(CNBC) After jumping 15 percent in just over two weeks, gasoline prices at the pump appear to be peaking nationally and could soon start to drop.
The last effects of Hurricane Harvey’s impact on gasoline prices was still being felt across the U.S. this weekend, and for Florida residents, Hurricane Irma compounded the situation by creating fuel shortages.
Barring another major hurricane in the Gulf Coast, analysts say prices should soon start to drop back to the $2.30 to $2.35 per gallon range where they were before Harvey slammed into Texas, sending flood waters into the heart of the U.S. refining industry.
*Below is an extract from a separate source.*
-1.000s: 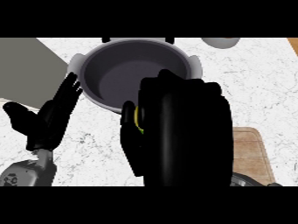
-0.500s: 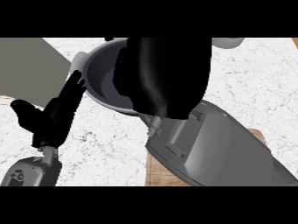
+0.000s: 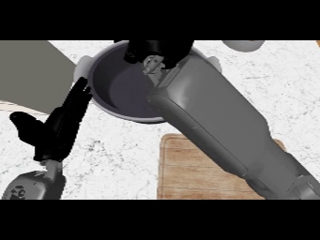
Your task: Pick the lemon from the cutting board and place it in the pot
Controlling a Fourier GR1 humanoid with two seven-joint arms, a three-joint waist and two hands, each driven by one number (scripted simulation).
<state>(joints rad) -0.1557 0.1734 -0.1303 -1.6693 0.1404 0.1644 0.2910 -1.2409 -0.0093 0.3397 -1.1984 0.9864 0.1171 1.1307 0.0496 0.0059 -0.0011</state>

At its height, 27 percent of U.S. refining capacity was offline, compared with an estimated 4.5 percent that is still impaired.
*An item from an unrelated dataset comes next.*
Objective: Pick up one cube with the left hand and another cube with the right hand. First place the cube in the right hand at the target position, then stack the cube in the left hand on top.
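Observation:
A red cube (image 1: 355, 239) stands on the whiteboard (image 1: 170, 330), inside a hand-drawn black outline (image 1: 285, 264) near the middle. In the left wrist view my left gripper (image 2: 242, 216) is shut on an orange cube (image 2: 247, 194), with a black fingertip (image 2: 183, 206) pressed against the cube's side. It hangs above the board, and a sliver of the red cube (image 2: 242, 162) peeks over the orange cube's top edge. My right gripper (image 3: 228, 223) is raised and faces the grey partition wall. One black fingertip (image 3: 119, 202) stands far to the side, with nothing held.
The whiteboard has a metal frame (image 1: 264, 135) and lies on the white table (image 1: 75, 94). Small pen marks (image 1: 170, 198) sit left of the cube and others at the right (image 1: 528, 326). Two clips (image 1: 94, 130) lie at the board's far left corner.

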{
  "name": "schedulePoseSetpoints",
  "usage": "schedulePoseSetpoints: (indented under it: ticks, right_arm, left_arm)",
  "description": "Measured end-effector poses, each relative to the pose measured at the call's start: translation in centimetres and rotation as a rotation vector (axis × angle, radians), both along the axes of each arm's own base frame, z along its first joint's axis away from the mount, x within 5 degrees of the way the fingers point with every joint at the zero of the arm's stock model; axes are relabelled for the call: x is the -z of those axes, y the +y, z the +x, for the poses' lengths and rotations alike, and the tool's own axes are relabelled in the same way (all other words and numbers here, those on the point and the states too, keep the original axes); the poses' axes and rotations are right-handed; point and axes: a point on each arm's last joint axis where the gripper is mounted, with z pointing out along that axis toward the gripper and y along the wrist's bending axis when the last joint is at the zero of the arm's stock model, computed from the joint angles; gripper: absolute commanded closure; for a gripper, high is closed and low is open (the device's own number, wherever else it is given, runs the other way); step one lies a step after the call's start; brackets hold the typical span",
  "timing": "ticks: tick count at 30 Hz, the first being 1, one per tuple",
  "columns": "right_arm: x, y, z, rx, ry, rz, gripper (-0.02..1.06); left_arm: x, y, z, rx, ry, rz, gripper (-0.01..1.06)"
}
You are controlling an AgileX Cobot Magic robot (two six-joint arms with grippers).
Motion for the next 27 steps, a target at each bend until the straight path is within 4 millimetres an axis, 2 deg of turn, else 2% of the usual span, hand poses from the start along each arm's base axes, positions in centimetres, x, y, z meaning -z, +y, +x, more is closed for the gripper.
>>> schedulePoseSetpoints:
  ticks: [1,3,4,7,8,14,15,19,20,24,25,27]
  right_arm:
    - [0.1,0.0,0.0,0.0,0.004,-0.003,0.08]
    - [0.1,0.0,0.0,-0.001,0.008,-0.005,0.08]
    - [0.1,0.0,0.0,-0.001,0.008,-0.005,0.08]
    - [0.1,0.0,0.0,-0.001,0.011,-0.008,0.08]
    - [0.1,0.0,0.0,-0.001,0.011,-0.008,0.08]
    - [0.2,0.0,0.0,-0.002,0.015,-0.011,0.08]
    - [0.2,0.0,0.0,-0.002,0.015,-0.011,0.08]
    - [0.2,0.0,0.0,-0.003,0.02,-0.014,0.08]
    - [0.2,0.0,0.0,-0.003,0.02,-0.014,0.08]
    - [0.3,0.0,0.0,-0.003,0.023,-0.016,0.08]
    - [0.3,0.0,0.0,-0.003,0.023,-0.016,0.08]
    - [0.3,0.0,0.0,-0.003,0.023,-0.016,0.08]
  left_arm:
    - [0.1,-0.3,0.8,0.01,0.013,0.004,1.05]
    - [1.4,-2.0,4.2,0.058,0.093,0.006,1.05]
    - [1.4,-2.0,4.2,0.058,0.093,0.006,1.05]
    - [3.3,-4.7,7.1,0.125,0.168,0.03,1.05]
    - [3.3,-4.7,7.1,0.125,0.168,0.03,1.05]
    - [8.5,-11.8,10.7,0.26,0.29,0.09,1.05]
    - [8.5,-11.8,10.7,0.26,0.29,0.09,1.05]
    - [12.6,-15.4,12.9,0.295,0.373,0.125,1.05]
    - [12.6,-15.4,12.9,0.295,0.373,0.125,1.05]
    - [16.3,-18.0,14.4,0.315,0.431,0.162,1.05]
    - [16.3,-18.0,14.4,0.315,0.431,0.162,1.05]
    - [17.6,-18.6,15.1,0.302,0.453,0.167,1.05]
The average price at the pump for unleaded gasoline Monday was $2.67 per gallon, according to AAA.
Irma, which rumbled along the Florida coast Sunday and Monday, has left gasoline in short supply in the southeastern state. But those shortages are expected to be temporary as offshore shipments move into Florida’s ports.
“They’re going to have gas to some of these stations in a couple of hours,” said John Kilduff, energy analyst with Again Capital. Based on reports from Florida’s key Tampa Bay port, gasoline supplies should begin moving on to trucks later Monday.
Harvey sent prices flying in many parts of the country, as supplies were cut, forcing key pipelines to run at reduced capacity because of shortages. But those problems are easing, as repairs have been made and supplies restored….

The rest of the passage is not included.